The procedure for placing foreign goods under the customs procedure for destruction
The general procedure for recycling goods consists of three steps:
- The stage of obtaining permission, consisting of two sequential actions:
- Obtaining a conclusion from the Ministry of Natural Resources indicating the possibility, territory and method of liquidation of goods. Regulated by order of the Ministry of Natural Resources dated September 9, 2011 No. 732.
- Obtaining a disposal permit from the customs office in the region of operation of which it is planned to submit the corresponding declaration (IM 93); regulated by order of the Federal Customs Service of Russia dated February 7, 2011 No. 216.
At this stage, the declarant indicates the deadlines for the liquidation of foreign products, sufficient for filing and issuing a declaration for goods in the customs destruction procedure and actually carrying out operations for their disposal at the landfill.
It is also important to note that it is necessary to indicate the reason for removing the goods from circulation (the reason why they should be destroyed). For food products, the cause is usually expiration.
- The stage of filing a Declaration for goods and placing them under the procedure.
- The stage of actual disposal at the time and place, in accordance with the permission received from customs at stage A).
At this stage, for actual observation, an official of the customs authority of the Russian Federation also goes to the site where the destruction of goods placed under the procedure will take place.
After actual liquidation, a corresponding act is drawn up in 3 copies: one for each signatory, which is signed by the declarant, the person who carried out the destruction, and the customs official (Order of the Federal Customs Service of Russia dated December 22, 2010 No. 2523).
Administrative customs disputes.
The Code of Administrative Offenses of the Russian Federation contains an impressive list of offenses related to the movement of goods across the state border of the Russian Federation and customs clearance. At the same time, the punishment for committing customs violations is serious: fines for legal entities, as a rule, amount to hundreds of thousands of rubles and are associated with confiscation of the entire consignment of goods in relation to which the declarant made mistakes.

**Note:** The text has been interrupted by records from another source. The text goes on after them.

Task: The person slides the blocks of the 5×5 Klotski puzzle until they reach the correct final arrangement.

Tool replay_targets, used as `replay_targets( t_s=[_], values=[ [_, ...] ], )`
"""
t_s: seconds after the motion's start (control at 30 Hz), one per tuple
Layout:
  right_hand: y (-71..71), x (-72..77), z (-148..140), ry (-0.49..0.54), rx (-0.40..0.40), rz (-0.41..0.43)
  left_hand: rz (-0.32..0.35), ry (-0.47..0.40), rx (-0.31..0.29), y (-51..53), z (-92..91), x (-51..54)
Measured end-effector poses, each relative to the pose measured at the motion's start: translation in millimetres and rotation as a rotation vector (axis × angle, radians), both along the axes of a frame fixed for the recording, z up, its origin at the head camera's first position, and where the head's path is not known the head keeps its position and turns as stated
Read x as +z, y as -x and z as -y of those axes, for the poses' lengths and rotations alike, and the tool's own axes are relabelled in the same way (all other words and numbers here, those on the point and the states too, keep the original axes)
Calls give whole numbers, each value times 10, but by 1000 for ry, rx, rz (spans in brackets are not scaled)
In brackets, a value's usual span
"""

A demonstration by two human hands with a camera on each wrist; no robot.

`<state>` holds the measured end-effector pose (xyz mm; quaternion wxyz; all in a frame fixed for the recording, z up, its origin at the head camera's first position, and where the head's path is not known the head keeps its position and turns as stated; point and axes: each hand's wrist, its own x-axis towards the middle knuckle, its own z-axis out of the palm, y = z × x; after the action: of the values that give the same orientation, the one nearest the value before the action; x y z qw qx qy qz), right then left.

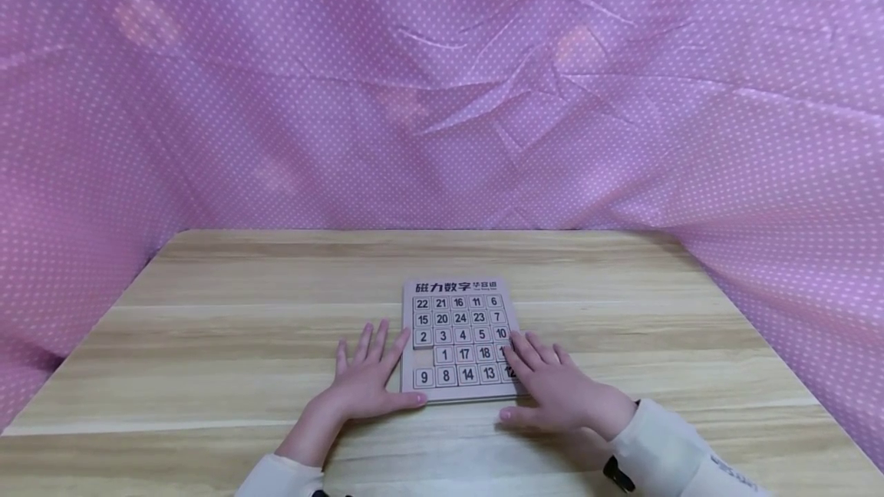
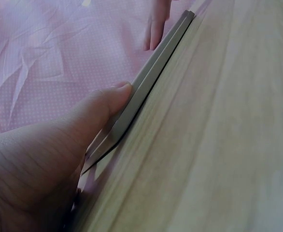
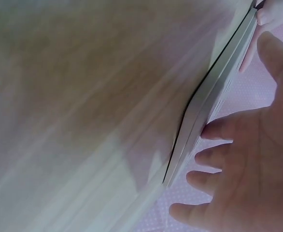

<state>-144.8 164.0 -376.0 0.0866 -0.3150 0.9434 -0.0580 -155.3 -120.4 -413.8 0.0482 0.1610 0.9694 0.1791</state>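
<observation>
A flat, light-coloured number sliding puzzle (image 1: 452,287) lies on the table, with Chinese lettering across its far end and rows of numbered tiles (image 1: 463,336). One tile space (image 1: 423,360) at the left, above the 9, has no tile in it. My left hand (image 1: 366,386) is spread at the puzzle's left side, its thumb touching the near left corner and its index finger by the left edge. On the other side, my right hand (image 1: 555,390) is spread with its fingertips over the right edge, covering part of the tiles there. Its thumb stays apart from the puzzle.
The wood-grain table (image 1: 228,305) stretches out on both sides of the puzzle. A pink cloth (image 1: 442,113) with white dots hangs behind it and along both sides. Light sleeves (image 1: 659,443) cover both forearms.
</observation>
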Motion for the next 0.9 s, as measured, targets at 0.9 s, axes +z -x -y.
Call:
replay_targets(
  t_s=[0.9],
  values=[
    [-44,50,109,32,45,12,-22,19,-3,-30,-11,53]
  ],
)
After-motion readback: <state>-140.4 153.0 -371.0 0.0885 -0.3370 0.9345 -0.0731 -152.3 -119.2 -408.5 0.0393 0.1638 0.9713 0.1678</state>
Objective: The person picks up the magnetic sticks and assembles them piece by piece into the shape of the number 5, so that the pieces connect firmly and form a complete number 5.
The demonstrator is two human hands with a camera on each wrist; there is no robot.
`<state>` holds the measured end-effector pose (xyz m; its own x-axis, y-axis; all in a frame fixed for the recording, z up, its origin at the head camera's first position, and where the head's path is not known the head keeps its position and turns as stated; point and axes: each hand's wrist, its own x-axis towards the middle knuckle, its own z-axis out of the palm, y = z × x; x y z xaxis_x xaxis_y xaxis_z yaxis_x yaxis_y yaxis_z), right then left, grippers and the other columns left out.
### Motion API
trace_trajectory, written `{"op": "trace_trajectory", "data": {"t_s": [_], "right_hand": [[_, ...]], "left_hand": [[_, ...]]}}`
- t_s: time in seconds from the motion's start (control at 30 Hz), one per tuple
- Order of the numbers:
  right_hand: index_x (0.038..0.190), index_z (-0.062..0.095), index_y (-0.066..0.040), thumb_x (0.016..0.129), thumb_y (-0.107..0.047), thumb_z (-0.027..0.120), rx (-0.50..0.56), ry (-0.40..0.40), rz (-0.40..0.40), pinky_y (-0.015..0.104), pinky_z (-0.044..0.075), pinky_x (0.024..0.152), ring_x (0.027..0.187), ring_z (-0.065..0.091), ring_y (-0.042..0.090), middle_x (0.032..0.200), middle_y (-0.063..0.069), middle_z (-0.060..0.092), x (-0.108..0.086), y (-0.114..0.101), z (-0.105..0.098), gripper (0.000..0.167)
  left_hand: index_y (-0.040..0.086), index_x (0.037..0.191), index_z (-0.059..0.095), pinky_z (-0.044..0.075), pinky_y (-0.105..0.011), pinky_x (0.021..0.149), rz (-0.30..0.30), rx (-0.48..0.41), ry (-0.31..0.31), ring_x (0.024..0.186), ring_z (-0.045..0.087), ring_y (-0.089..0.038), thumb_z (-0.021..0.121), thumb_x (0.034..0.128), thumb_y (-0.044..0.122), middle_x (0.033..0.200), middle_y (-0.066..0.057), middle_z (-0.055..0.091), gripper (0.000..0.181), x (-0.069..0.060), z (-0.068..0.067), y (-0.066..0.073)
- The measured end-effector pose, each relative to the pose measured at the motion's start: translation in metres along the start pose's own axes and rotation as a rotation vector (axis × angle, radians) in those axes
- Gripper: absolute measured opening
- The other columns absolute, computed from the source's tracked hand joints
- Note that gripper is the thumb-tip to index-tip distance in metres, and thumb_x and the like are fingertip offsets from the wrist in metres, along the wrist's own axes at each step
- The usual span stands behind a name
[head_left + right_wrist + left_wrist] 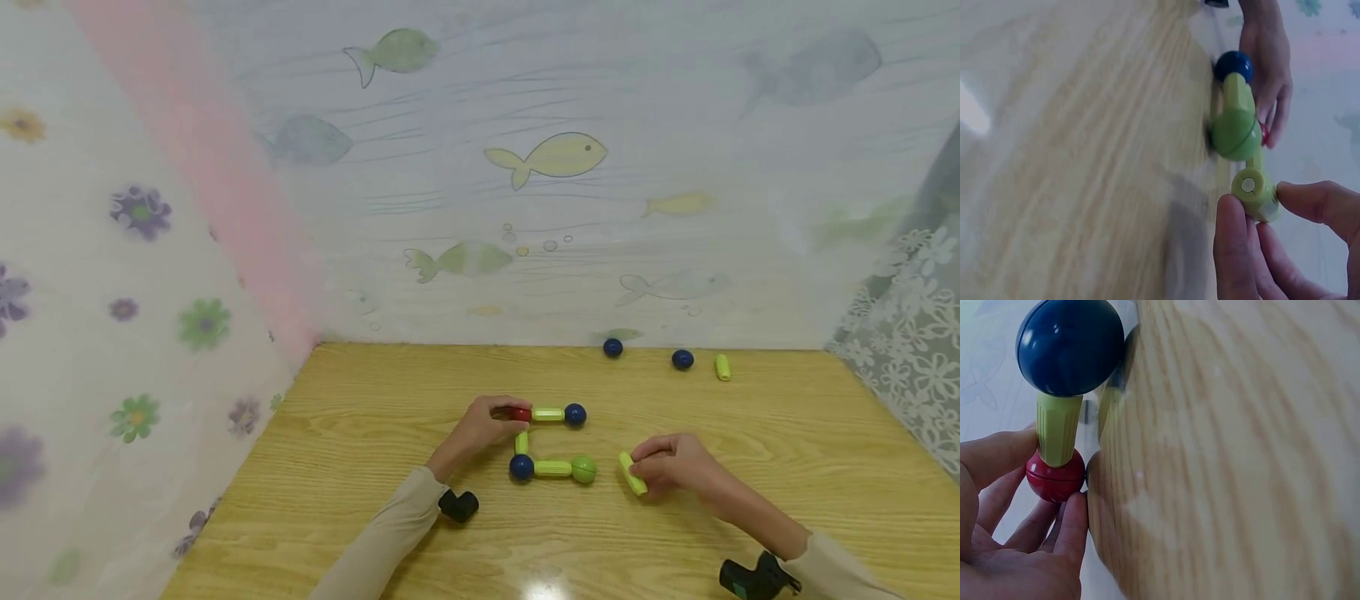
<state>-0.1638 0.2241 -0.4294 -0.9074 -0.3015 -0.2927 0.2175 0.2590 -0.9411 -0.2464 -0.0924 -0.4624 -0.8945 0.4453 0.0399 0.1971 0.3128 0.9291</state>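
My left hand [478, 427] grips a red ball [521, 414], the far left corner of a C-shaped frame of magnetic rods and balls. A yellow-green rod [548, 414] runs right from it to a blue ball [575, 415]. Another rod [521, 442] joins it to a nearer blue ball [522, 467], from which a third rod [552, 468] reaches a green ball [583, 469]. Right of the green ball, and apart from it, my right hand [678, 463] pinches a loose yellow-green magnetic rod [632, 475]. Its silvery end [1248, 185] shows in the right wrist view.
Two loose blue balls [612, 347] [682, 359] and a yellow-green rod [722, 367] lie near the back edge of the wooden table [405, 375]. Behind stands a fish-patterned curtain [450, 200]; a flowered one [142, 350] hangs at the left.
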Motion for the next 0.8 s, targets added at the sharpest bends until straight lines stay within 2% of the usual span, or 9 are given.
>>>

When a customs violation is detected, an official draws up a protocol and often orders an administrative investigation. Both the heads of customs authorities and the court can be held administratively liable when transferring protocols and case materials on certain violations.
Administrative disputes on bringing to responsibility for committing customs violations, or challenging decisions of customs officials on bringing to responsibility are also one of the most common categories of arbitration cases in the field of customs legislation.